In the data below, find the line containing "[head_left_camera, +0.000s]"; transcribe it and each line after it exactly, through the last, skipping pictures.

---- INPUT DATA

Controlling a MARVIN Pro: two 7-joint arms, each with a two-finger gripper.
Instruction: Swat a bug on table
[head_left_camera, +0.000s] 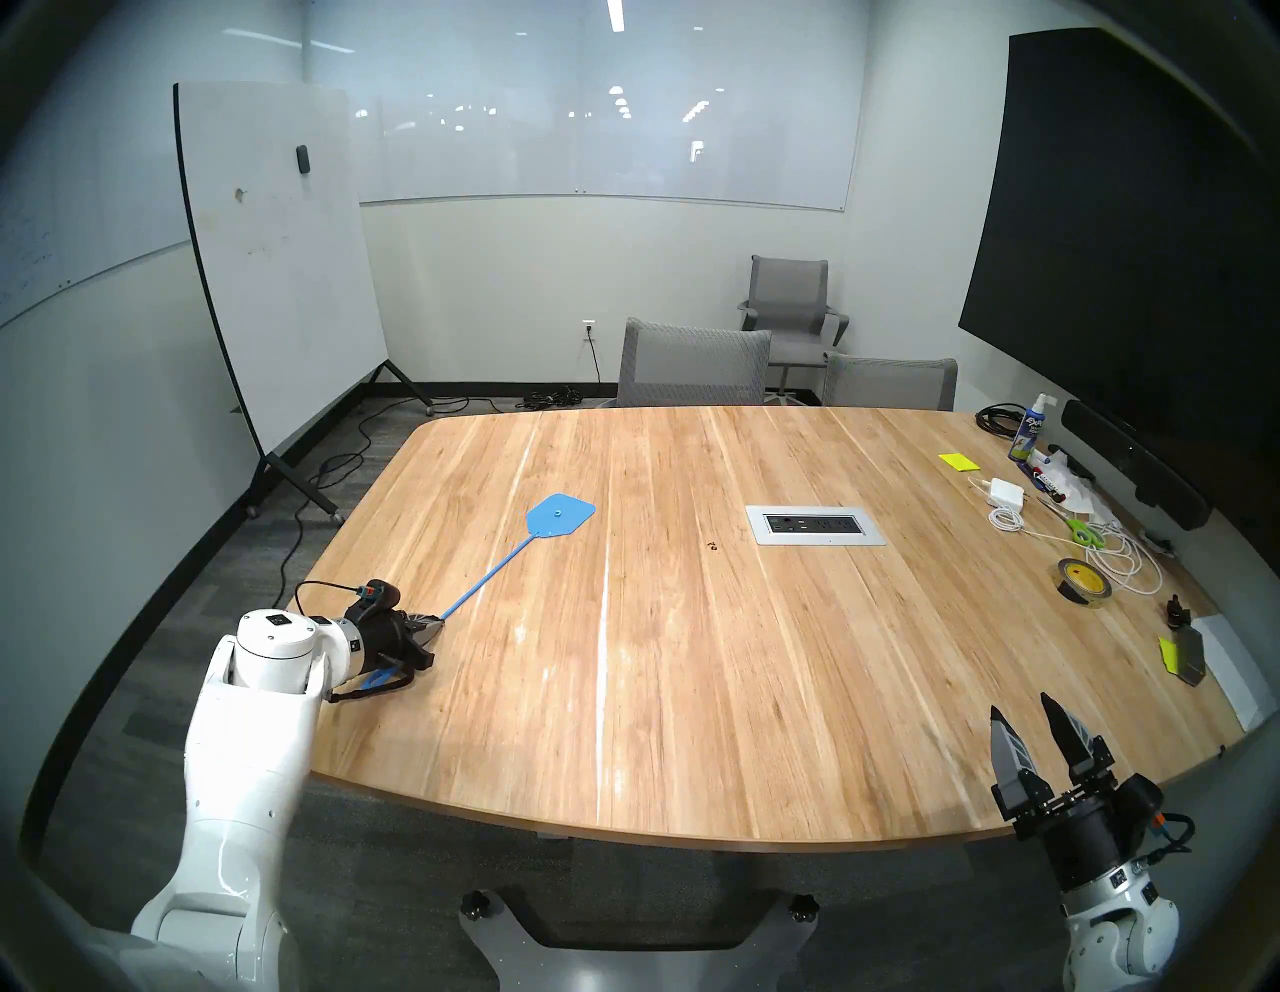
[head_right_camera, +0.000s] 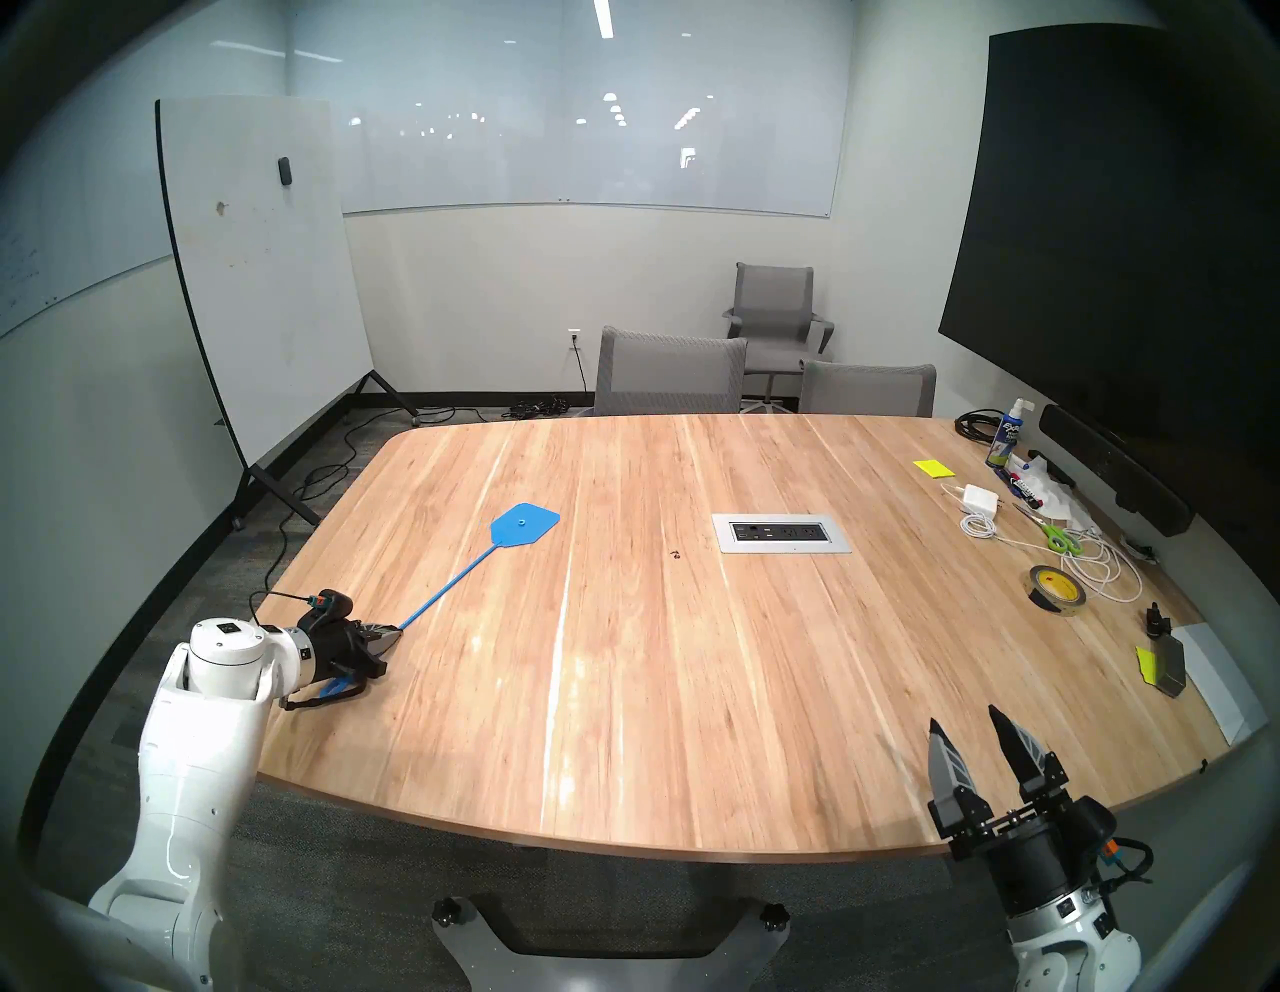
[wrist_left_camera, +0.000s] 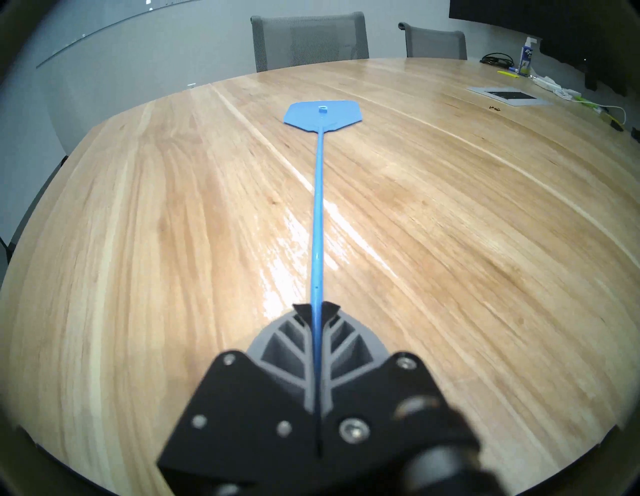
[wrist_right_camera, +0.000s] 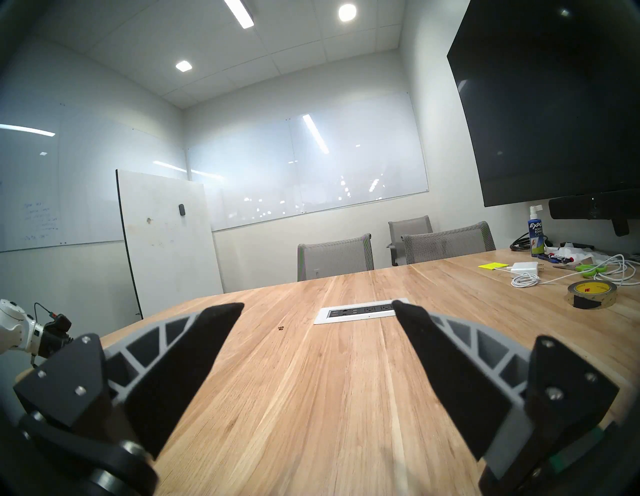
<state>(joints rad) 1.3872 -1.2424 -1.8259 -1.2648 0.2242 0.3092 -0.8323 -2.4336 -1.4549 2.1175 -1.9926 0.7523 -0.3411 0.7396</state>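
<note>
Right of centre in the head view, the bug (head_left_camera: 710, 546) sits on the desk (head_left_camera: 623, 693), well right of the swatter (head_left_camera: 560, 515) clenched lengthwise in the left pincer (head_left_camera: 435, 625); right pincer (head_left_camera: 1024, 724) gapes empty.

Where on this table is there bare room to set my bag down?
Bare wood spans the near middle of the table, between the blue swatter and the right hand. The far end by the chairs is bare too. The right edge is crowded: tape roll, cables, scissors.

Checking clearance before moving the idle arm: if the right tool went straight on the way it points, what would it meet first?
Probably nothing soon: the open right tool points level over the table, toward the chair far across; depth is unclear.
</note>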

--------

### EXERCISE RESPONSE
[head_left_camera, +0.000s] 
[head_right_camera, +0.000s] 
[wrist_left_camera, +0.000s] 
[wrist_right_camera, +0.000s] 
<state>(joints rad) 1.3872 -1.2424 -1.8259 -1.2648 0.2242 0.3092 -0.8323 -2.4336 -1.4549 2.1175 -1.9926 0.7523 -0.3411 0.7396</state>
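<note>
Right of centre in the head view, the bug (head_left_camera: 710, 546) sits on the desk (head_left_camera: 623, 693), well right of the swatter (head_left_camera: 560, 515) clenched lengthwise in the left pincer (head_left_camera: 435, 625); right pincer (head_left_camera: 1024, 724) gapes empty.

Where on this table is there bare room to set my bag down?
Bare wood spans the near middle of the table, between the blue swatter and the right hand. The far end by the chairs is bare too. The right edge is crowded: tape roll, cables, scissors.

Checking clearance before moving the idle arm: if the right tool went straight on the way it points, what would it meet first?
Probably nothing soon: the open right tool points level over the table, toward the chair far across; depth is unclear.
</note>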

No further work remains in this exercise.